A economia moral do cuidado
Divisão sexual do trabalho, sobrecarga feminina e a produção social da saúde infantil.
A publicação do artigo “Desigualdade de gênero como determinante estrutural da alimentação e da saúde materno-infantil na Amazônia”, de Ana Carolina de Andrade Hovadick, Paola Soledad Mosquera e João Paulo Gugliotti, na edição especial de 25 anos da Revista Brasileira de Saúde Materno-Infantil, inscreve-se em um momento particularmente oportuno do debate em Saúde Coletiva, no qual as limitações de abordagens estritamente comportamentais e individualizantes tornam-se cada vez mais evidentes.
O texto propõe uma inflexão analítica relevante ao deslocar a compreensão das práticas alimentares e dos desfechos em saúde materno-infantil de uma lógica centrada na escolha individual para uma leitura estrutural, ancorada nas desigualdades de gênero que organizam o cotidiano da vida social na Amazônia Ocidental. Ao recuperar historicamente o processo de ocupação da região — particularmente o regime seringalista e suas formas de exclusão e exploração feminina — o artigo evidencia como a divisão sexual do trabalho se consolidou como princípio durável, estruturando expectativas sociais em torno do cuidado, da alimentação e da maternidade.
Nessa chave interpretativa, o avanço recente dos alimentos ultraprocessados não é tratado como mera transição nutricional ou como efeito de preferências contemporâneas, mas como expressão concreta de arranjos desiguais de tempo e trabalho doméstico. A sobrecarga feminina — marcada pela sobreposição entre trabalho produtivo e reprodutivo — emerge, assim, como elemento central para compreender por que tais produtos se tornam soluções viáveis no cotidiano, ainda que produzam efeitos deletérios sobre a saúde infantil.

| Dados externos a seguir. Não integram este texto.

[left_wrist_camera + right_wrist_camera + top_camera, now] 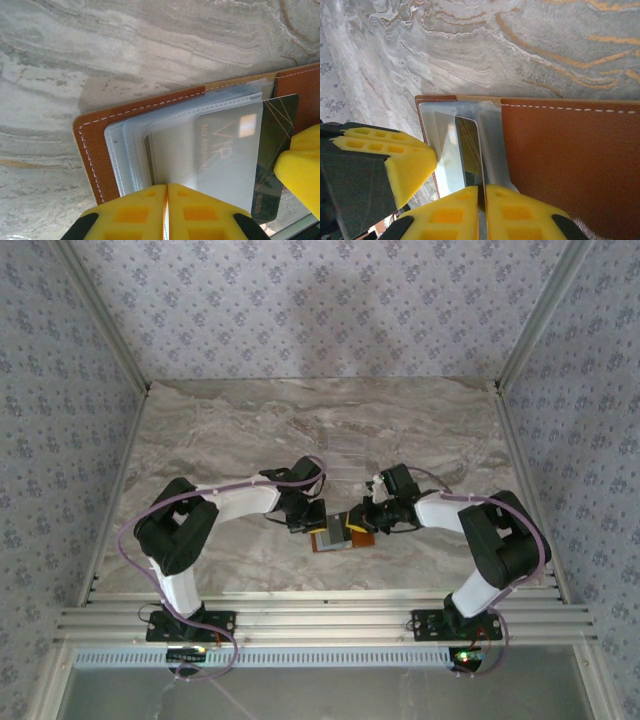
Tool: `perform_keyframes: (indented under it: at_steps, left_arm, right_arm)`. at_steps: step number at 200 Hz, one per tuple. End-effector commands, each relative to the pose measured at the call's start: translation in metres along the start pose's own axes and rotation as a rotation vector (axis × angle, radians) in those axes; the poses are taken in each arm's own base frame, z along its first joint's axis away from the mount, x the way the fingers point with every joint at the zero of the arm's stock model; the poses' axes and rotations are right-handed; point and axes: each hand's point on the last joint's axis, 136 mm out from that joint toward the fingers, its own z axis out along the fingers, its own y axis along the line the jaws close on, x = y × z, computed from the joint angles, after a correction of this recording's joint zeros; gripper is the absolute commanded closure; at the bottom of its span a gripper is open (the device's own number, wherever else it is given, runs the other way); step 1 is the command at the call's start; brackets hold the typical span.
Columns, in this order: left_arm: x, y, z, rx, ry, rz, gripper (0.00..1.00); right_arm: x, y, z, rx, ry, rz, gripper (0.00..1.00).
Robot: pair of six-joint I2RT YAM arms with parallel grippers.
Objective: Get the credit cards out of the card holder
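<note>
The card holder (330, 538) lies open on the marble table between both arms, its brown leather (95, 145) framing a stack of clear plastic sleeves (135, 150). My left gripper (167, 186) is shut on the sleeves' near edge. A silver VIP credit card (225, 155) lies in the top sleeve. A dark credit card (277, 125) sticks out sideways past it. My right gripper (482, 187) is shut on that dark card's (470, 145) edge, beside the brown cover (570, 160). From above, the left gripper (303, 523) and right gripper (358, 525) face each other across the holder.
The grey-veined marble tabletop (300, 430) stretches behind the holder. Patterned walls and metal frame posts (535, 315) close it in on three sides. A slotted metal rail (320, 620) carrying the arm bases runs along the near edge.
</note>
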Motion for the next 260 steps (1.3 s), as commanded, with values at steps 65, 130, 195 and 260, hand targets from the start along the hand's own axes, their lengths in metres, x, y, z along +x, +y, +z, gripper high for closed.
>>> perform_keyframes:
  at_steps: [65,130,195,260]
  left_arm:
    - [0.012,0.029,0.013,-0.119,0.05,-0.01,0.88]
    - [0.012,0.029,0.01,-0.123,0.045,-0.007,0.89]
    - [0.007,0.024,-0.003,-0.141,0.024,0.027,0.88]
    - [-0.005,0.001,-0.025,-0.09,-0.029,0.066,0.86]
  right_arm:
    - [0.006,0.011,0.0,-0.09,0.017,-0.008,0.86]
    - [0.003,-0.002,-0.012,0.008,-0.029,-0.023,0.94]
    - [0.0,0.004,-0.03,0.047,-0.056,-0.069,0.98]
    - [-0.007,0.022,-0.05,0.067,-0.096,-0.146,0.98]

Ao articular gênero, raça e classe em uma perspectiva interseccional, o artigo também evidencia como essas desigualdades incidem de forma mais intensa sobre mulheres pretas e pardas, situando a saúde materno-infantil como um marcador consistente das iniquidades sociais no Brasil contemporâneo. Tal enquadramento permite tensionar políticas públicas que, embora orientadas à promoção da alimentação saudável, continuam a responsabilizar desproporcionalmente as mulheres, reiterando uma economia moral do cuidado que permanece amplamente naturalizada.
Por fim, o paper sustenta que avanços substantivos nesse campo exigem mais do que intervenções nutricionais, isto é: transformações mais amplas nas condições sociais de reprodução da vida, incluindo a redistribuição do trabalho doméstico, a incorporação de outros cuidadores — especialmente figuras paternas — e a formulação de políticas intersetoriais comprometidas com a justiça social. Ao fazê-lo, o artigo contribui para reposicionar o debate sobre alimentação e saúde materno-infantil no interior de uma crítica mais ampla às desigualdades estruturais, reafirmando o papel da saúde coletiva como campo capaz de articular análise histórica, sensibilidade sociológica e compromisso político.